To do: Would you count the lines of the listing that carry the word "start"? Give only the resulting number.

Material provided:
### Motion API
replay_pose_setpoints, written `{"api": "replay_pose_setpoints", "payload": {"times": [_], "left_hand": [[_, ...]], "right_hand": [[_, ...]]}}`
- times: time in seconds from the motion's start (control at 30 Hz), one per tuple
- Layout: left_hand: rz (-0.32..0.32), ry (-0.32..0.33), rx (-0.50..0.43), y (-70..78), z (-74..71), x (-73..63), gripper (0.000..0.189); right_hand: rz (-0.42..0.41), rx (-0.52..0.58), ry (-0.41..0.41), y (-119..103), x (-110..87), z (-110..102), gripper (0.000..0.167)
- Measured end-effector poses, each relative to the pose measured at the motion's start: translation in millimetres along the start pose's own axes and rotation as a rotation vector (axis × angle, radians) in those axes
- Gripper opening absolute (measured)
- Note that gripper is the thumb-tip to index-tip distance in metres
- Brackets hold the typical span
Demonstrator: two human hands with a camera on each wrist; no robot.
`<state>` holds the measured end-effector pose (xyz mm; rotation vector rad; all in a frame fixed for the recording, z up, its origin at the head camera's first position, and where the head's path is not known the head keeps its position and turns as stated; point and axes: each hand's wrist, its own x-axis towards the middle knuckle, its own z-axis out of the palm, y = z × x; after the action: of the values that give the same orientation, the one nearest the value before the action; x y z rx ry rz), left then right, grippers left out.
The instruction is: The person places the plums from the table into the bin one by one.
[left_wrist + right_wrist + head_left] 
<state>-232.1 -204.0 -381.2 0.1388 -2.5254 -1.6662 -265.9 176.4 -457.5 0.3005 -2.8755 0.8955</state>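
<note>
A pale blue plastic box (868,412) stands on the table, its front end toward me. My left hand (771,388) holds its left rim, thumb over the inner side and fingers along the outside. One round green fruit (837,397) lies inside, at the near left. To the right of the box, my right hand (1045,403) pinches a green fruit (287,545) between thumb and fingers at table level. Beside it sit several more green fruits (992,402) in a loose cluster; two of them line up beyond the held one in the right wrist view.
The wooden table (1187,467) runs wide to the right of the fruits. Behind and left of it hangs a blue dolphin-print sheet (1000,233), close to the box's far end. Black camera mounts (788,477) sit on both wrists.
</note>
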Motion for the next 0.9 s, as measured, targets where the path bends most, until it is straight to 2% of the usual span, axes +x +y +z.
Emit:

Problem solution: 2